- _Exercise directions_
How many lines of the data contain "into"? Reply with the number alone.

- _Dataset content_
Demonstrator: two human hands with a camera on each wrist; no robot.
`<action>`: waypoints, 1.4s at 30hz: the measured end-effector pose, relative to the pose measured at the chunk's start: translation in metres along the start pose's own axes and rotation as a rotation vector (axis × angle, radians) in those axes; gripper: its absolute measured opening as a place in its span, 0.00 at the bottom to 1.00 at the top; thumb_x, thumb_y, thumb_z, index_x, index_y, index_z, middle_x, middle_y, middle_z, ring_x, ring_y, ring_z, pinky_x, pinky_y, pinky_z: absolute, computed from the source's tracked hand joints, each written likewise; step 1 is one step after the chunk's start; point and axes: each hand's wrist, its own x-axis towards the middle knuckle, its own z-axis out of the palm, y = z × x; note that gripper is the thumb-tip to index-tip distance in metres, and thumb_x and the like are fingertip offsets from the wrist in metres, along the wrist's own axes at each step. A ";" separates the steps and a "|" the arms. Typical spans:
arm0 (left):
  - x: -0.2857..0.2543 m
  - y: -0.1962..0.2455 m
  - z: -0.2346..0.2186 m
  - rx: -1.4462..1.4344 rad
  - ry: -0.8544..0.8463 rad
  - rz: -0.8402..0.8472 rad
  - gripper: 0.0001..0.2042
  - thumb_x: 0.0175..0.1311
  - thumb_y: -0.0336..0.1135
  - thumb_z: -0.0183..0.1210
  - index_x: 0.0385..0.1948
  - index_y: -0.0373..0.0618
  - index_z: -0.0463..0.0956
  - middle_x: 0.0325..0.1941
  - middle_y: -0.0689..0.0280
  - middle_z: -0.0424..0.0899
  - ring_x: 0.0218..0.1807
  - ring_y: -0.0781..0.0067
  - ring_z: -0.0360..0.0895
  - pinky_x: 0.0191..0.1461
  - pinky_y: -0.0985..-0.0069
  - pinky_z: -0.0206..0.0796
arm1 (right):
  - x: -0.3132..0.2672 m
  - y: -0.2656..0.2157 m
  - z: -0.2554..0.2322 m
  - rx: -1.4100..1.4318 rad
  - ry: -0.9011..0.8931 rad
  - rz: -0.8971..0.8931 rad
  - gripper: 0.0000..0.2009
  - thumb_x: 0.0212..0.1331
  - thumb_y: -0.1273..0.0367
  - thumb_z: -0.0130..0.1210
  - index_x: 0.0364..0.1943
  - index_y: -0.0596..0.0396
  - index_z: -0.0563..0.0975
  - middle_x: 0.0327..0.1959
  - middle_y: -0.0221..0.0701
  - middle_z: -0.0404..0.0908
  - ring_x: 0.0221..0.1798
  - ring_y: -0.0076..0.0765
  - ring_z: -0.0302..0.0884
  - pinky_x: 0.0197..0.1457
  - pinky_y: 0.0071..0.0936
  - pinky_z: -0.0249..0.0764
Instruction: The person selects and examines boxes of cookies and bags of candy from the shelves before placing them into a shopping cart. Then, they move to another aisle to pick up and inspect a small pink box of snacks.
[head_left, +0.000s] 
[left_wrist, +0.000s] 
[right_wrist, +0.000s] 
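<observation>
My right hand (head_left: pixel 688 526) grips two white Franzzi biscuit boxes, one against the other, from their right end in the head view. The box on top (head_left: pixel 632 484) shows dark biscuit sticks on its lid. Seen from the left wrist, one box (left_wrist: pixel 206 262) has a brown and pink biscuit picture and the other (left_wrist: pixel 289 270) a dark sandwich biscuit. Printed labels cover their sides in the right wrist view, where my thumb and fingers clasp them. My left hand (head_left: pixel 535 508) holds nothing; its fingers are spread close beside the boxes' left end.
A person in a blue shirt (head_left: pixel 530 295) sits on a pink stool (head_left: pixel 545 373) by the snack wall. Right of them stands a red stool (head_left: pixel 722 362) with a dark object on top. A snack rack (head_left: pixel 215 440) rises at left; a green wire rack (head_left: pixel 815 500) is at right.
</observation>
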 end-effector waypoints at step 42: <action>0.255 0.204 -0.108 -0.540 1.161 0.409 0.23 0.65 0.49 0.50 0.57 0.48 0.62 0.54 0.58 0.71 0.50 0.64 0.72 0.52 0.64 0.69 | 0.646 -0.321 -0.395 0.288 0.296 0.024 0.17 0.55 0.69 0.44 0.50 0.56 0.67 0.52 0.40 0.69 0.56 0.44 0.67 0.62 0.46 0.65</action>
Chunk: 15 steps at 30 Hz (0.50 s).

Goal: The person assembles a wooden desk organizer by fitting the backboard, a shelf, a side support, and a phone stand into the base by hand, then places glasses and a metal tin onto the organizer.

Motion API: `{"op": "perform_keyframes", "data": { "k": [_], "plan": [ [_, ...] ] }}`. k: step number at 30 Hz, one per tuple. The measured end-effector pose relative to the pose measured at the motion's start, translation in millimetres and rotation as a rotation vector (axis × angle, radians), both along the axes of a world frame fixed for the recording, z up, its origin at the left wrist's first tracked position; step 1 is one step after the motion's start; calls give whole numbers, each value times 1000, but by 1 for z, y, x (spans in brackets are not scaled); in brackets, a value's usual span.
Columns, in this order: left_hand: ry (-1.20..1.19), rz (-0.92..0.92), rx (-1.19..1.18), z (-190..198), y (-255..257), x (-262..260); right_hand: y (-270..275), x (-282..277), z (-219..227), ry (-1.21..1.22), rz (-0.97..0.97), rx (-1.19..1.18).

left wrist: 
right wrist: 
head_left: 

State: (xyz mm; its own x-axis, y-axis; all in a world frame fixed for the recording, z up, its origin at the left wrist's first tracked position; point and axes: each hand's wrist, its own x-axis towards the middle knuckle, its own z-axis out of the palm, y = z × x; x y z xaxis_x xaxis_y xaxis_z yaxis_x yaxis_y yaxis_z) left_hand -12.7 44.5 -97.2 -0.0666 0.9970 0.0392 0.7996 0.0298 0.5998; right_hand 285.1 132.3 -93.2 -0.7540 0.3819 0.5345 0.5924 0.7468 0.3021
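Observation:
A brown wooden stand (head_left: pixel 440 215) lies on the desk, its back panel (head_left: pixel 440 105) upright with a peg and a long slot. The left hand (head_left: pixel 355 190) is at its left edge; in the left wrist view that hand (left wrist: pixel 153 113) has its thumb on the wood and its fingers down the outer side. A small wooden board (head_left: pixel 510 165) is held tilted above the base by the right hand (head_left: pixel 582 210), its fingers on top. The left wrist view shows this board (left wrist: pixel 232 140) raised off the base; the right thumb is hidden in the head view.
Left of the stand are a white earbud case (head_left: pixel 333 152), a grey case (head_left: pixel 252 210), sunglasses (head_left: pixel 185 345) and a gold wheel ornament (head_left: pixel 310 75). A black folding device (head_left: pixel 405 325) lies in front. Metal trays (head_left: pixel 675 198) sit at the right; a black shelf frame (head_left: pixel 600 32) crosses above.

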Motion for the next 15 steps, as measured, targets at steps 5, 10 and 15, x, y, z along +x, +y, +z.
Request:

- _Final answer_
2